### [WHAT IS NEEDED]
Report all lines in the records that hold the string "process".

SOURCE MATERIAL Block Start

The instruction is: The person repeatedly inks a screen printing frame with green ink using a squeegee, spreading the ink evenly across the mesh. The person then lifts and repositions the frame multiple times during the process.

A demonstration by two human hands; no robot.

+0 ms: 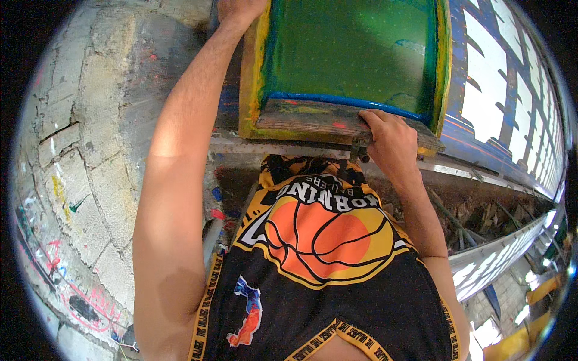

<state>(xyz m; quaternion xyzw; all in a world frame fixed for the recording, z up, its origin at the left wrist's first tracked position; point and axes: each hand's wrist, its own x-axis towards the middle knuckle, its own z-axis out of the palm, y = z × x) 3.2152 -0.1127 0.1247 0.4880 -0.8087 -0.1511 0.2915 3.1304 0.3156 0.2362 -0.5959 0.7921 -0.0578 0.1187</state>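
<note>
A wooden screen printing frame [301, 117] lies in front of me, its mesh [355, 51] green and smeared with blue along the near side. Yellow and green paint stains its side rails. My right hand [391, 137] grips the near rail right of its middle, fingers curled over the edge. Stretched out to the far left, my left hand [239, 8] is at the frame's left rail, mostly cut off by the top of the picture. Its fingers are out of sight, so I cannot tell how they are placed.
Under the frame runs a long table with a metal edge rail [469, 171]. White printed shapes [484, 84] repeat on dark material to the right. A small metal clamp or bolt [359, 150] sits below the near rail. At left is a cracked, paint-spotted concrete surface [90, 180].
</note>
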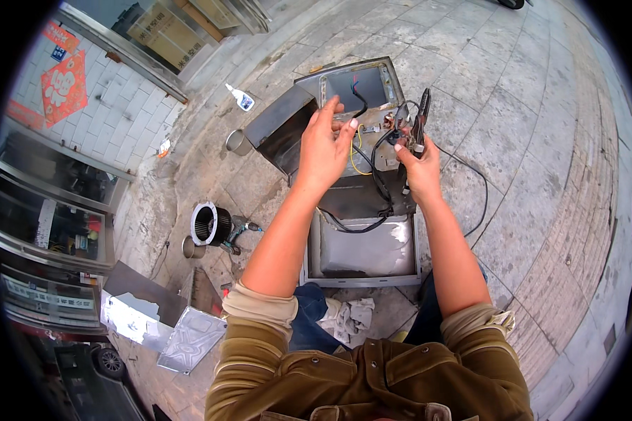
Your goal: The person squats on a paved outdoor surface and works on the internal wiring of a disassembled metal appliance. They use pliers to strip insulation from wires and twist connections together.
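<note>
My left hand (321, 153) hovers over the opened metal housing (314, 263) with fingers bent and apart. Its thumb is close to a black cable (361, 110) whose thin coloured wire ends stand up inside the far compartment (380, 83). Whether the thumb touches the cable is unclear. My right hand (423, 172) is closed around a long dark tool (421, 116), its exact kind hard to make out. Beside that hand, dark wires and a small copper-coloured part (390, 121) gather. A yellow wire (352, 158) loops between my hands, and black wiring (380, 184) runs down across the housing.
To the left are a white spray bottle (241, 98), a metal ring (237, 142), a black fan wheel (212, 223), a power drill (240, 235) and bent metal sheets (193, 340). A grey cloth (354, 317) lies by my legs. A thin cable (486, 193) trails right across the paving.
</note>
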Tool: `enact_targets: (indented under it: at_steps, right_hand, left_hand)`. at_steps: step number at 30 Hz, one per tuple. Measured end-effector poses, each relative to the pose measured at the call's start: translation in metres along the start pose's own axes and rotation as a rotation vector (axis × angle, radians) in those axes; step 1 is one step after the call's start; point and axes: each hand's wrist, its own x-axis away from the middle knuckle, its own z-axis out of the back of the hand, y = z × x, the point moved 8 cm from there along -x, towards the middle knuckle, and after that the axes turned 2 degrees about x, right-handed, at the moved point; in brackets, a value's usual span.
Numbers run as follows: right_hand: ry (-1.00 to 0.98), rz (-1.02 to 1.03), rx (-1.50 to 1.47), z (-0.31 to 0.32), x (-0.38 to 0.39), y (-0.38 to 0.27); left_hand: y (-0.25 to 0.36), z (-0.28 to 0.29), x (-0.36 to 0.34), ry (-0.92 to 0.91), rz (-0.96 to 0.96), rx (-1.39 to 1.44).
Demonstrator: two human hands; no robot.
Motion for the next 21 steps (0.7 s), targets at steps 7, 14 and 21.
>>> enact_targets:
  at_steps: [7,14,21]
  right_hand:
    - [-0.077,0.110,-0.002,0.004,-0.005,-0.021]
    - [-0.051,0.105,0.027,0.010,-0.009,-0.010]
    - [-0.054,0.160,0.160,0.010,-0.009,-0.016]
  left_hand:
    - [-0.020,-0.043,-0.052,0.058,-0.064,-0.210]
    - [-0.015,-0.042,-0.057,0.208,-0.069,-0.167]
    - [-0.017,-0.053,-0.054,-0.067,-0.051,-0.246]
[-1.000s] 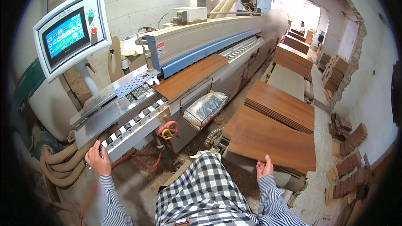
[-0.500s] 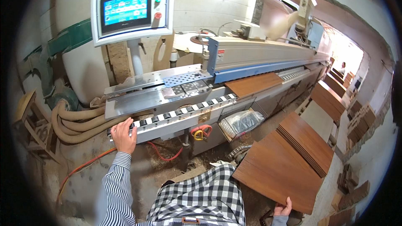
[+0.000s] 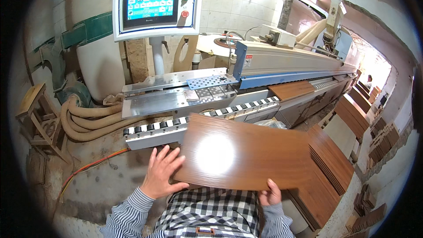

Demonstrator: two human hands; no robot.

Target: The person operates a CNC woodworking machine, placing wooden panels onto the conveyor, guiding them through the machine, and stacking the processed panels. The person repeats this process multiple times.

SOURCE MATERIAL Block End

### [SOLUTION TO THE EXERCISE]
The instruction is: The person repeatedly inks a screen printing frame with green ink using a squeegee, spreading the ink evenly across the mesh. The person then lifts and repositions the frame multiple times during the process.
Target: The person operates a CNC woodworking machine, placing wooden panels onto the conveyor, guiding them through the machine, and stacking the processed panels. The person repeats this process multiple times.

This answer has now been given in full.